If a thought like this comes knocking, as one often does, I try to let it in and sit with it, aware that I am having the thought without getting caught up in it.
“Oh. An anxious thought about the latest Trump order.” See it, name it, let it float away.
“Oh! An angry thought about Musk breaking into government systems.” There’s the thought. There’s the anger. Let it go.
You can even sit with bigger thoughts and feelings without letting them take over. “I feel anxious. I feel tense. I feel afraid.” All to be expected in these times. Address the fact of the feeling. Sit with it and listen.
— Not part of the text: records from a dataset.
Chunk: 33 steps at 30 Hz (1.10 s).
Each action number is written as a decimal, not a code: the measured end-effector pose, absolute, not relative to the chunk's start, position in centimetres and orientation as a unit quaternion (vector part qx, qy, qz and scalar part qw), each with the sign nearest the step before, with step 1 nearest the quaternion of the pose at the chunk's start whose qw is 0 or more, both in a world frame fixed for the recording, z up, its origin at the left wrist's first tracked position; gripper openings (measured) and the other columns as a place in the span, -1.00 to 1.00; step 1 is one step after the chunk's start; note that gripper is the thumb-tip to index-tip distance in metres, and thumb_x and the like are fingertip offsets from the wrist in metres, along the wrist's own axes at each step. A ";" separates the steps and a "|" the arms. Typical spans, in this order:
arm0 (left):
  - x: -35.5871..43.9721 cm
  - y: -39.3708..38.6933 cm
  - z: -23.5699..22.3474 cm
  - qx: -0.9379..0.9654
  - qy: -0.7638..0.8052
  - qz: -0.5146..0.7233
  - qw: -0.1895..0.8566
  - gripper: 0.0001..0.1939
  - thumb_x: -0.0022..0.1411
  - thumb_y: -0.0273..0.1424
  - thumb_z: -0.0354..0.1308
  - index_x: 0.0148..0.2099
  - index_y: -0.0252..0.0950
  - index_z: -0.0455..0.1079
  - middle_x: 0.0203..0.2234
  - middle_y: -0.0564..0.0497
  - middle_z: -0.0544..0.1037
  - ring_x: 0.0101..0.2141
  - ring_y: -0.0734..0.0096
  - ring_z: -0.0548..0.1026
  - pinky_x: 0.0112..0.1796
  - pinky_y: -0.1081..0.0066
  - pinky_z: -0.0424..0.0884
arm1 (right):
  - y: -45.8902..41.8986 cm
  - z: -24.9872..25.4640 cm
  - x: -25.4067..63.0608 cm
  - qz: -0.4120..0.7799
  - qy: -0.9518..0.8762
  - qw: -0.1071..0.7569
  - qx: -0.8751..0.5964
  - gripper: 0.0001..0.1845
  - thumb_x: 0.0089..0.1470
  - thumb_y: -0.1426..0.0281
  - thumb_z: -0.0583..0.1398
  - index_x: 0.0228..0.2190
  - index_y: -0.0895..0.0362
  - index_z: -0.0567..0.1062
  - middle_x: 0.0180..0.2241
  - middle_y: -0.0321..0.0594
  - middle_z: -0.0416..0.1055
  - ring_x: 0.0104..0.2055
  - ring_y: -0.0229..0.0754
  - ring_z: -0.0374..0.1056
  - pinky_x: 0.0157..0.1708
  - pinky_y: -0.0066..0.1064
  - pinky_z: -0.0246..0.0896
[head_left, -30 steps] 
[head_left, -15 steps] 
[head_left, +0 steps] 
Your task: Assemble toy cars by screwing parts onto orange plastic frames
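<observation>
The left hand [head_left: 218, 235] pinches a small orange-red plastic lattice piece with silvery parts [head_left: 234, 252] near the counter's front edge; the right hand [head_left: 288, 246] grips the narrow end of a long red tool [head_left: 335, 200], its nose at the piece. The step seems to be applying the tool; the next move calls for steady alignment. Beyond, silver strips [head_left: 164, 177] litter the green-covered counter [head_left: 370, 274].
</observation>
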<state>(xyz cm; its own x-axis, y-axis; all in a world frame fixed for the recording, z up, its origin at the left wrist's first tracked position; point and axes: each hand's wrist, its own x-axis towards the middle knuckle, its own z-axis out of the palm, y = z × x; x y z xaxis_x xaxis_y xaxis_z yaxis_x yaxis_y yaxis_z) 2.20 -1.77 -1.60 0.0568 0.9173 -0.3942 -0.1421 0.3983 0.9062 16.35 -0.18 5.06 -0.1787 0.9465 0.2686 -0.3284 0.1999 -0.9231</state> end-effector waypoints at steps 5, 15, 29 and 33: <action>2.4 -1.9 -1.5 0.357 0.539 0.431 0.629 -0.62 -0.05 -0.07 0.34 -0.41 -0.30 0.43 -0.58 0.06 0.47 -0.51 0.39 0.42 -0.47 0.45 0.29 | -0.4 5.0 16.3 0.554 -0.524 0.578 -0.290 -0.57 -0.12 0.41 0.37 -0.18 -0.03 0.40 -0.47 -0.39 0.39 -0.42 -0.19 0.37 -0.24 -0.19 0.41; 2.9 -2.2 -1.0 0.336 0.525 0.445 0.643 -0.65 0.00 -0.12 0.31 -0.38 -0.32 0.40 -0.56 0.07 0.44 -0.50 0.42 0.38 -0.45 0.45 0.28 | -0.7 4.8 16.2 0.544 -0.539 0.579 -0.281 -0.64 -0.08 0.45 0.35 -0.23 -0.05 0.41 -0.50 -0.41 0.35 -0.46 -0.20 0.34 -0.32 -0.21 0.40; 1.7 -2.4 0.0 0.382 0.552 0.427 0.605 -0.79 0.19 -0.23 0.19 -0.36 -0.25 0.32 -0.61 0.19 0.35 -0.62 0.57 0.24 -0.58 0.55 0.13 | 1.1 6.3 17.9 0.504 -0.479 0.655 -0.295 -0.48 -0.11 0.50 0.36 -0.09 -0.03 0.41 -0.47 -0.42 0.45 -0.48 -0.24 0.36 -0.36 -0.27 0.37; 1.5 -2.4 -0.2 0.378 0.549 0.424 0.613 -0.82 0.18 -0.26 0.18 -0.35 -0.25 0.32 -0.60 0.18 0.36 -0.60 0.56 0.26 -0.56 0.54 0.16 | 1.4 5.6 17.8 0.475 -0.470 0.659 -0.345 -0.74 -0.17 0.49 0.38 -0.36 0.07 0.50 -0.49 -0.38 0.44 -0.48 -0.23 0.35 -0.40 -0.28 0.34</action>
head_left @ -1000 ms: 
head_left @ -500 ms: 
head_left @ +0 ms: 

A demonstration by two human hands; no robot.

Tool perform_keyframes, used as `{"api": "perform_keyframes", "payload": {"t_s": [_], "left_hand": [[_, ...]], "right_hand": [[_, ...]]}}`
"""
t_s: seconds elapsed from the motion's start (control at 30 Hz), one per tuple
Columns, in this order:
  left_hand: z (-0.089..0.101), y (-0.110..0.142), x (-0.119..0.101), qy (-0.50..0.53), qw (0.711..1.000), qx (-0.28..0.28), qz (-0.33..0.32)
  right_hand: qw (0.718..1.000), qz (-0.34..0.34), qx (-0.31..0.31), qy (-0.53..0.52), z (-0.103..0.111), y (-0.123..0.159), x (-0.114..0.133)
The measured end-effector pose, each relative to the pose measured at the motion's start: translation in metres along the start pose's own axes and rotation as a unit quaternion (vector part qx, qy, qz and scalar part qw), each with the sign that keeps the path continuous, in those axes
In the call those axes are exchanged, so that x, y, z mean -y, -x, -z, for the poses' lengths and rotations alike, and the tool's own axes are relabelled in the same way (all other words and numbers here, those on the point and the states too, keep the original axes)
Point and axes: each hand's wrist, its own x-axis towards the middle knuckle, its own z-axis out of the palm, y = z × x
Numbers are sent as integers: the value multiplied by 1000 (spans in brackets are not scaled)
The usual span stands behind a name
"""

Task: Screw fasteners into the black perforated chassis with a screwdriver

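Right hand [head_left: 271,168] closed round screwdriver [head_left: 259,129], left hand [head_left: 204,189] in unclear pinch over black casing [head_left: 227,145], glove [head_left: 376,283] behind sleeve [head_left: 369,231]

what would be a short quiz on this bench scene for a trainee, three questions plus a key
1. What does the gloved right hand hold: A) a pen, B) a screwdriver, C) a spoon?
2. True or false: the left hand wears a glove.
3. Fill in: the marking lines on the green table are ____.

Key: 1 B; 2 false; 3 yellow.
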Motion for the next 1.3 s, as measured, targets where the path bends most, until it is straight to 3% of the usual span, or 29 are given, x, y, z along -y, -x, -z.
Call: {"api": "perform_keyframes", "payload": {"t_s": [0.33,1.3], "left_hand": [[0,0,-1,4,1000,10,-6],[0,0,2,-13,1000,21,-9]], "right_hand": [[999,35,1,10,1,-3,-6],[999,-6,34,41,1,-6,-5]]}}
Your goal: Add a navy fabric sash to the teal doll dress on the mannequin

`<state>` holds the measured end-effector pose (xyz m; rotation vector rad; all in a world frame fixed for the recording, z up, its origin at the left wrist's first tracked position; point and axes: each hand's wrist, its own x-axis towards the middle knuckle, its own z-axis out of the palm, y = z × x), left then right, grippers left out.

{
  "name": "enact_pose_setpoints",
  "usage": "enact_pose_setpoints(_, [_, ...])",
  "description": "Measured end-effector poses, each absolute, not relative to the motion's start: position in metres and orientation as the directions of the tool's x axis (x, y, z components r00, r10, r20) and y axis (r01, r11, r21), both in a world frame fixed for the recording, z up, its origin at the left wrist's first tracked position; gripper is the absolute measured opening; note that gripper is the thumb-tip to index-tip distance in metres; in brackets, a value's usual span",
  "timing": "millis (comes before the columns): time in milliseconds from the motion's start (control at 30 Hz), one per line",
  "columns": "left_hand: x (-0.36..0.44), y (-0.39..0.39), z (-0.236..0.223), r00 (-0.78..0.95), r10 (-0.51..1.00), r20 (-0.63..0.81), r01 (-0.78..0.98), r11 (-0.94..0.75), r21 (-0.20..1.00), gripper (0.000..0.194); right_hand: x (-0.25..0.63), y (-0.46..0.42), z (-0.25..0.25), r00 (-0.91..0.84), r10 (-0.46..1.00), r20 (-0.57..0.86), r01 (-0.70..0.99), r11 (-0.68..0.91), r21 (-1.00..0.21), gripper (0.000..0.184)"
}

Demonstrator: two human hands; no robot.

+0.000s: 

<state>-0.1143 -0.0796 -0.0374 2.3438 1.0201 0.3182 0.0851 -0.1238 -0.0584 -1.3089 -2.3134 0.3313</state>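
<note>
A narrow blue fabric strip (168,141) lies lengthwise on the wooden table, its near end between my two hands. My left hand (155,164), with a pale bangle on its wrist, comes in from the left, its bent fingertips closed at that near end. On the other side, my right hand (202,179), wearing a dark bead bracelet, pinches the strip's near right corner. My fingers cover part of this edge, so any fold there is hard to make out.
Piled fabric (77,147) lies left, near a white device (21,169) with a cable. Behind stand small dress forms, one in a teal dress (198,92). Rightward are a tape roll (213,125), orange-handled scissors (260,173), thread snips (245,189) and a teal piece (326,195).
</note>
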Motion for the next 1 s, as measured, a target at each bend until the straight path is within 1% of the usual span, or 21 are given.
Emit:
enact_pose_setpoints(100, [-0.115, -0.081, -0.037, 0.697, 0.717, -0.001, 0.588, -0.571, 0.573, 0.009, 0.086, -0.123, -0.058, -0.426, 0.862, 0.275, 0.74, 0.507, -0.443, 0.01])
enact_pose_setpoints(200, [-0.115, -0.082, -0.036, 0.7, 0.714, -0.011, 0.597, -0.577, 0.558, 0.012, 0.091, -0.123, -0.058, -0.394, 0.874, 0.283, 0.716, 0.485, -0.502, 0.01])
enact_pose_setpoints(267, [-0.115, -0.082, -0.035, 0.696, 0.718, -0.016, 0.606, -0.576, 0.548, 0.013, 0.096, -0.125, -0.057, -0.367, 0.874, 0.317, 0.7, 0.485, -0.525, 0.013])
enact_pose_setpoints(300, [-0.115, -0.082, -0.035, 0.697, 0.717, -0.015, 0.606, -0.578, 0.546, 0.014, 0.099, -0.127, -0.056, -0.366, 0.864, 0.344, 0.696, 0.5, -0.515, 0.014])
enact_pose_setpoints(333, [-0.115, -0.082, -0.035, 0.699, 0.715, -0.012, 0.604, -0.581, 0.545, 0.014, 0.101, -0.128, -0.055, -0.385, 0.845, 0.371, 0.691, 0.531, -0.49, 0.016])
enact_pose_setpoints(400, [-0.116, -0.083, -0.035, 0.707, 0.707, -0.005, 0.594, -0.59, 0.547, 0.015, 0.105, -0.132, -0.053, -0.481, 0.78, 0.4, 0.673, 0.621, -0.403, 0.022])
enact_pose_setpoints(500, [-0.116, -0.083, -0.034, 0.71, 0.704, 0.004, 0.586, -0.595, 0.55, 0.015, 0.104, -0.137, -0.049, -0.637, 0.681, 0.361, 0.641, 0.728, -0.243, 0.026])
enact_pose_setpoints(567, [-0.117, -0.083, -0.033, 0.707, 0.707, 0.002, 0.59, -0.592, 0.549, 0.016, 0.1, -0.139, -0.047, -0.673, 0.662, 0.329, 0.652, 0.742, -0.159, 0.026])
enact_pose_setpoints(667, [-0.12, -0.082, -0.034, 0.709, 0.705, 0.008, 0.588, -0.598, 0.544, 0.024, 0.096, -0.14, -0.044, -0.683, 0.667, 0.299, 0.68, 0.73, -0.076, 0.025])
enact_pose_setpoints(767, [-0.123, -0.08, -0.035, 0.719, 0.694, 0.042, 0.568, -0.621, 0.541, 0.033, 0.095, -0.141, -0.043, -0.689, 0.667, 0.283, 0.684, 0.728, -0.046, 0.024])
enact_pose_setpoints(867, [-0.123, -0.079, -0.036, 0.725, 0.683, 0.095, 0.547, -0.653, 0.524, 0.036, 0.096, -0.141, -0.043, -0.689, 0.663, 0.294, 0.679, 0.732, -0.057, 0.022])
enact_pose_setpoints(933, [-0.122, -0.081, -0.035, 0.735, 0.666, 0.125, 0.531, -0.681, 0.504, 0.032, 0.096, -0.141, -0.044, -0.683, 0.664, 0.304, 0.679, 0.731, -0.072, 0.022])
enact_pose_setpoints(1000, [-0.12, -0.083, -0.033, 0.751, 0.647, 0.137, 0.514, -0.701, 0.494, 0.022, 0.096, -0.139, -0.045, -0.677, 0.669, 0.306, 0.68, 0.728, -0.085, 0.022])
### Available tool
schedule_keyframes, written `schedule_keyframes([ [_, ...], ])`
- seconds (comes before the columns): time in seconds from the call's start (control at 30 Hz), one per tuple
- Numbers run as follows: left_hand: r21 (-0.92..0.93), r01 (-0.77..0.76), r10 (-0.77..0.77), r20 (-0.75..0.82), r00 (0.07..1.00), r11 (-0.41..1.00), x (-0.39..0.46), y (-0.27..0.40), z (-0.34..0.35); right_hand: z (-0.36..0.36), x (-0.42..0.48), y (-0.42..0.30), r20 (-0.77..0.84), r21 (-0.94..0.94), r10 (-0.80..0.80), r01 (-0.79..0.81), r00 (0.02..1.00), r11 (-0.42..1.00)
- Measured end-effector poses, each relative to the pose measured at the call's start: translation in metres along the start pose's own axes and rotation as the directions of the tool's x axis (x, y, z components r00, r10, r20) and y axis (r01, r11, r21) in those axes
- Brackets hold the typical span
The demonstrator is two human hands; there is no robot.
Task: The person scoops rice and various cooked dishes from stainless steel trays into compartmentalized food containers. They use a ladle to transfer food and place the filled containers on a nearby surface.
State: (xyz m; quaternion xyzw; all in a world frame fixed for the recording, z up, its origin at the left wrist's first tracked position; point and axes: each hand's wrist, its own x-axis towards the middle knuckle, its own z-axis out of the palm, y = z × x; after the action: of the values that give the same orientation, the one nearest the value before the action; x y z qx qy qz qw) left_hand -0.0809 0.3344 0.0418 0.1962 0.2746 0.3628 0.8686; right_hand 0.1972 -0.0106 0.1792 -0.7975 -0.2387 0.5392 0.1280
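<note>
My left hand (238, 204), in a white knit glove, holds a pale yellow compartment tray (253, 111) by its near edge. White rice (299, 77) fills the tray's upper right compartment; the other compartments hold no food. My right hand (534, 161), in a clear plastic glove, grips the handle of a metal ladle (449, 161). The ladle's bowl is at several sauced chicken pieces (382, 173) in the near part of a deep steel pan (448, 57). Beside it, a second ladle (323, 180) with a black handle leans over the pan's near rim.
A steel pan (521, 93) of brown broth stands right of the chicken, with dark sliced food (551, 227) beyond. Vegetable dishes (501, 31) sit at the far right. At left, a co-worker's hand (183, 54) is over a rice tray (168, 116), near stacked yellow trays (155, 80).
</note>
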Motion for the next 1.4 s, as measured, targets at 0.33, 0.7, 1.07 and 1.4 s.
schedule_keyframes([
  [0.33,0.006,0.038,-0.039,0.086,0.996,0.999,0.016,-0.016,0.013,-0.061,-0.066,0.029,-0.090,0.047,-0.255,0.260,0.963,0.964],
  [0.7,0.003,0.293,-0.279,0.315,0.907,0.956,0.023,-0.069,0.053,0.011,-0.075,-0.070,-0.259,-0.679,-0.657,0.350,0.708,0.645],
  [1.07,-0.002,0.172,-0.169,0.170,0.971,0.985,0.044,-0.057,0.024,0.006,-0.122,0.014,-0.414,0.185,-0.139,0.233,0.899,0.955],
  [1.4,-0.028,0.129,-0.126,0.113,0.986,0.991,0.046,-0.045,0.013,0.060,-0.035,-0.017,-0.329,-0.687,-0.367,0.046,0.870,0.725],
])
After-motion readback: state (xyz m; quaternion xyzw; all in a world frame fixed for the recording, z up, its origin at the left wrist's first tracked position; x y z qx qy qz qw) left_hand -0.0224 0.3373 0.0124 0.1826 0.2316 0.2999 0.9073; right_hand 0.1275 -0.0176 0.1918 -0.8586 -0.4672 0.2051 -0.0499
If you can name and recognize a thought or feeling, that means you are separate from it. It does not control you, because you are observing it, and therefore it can’t completely overwhelm you. It’s in the room, but so are you. And that means there’s room for you as well as your feelings and thoughts, which are separate, distinct and (here’s the thing) ephemeral.
It’s a good reminder of how we can confront the noise and crap being hurled at us. “Oh. Noise and crap. They’re flooding the zone again.” Name it, let it go.
Something very curious happens when you practice this technique over and over. While recognizing and naming the evil, the lies and the corruption, the power these things have to impact your every day diminishes noticeably. Not because you pretended they aren’t happening. Not because you pushed the thoughts and feelings you have about them down.
It’s because you set yourself apart from your initial, understandable reaction, and then let the thoughts and feelings melt away on their own.
This is why I spend so much of time in my writings and posts naming and sorting what is happening. This is illegal. That is corruption. That is gaslighting. This is unprecedented. Seeing things for what they are is the first step toward not letting them have power to overwhelm.
From a personal standpoint, this is also a big deal for my own health. I can still sleep well at night, and I can catch myself when my body is tensing up in reaction to the news. Then I relax, allow the news and the thoughts and those feelings in, sit with them without tumbling into them, take a breath, or a few, and proceed forward.
I don’t know if you find this helpful. But this technique has helped me greatly through these times.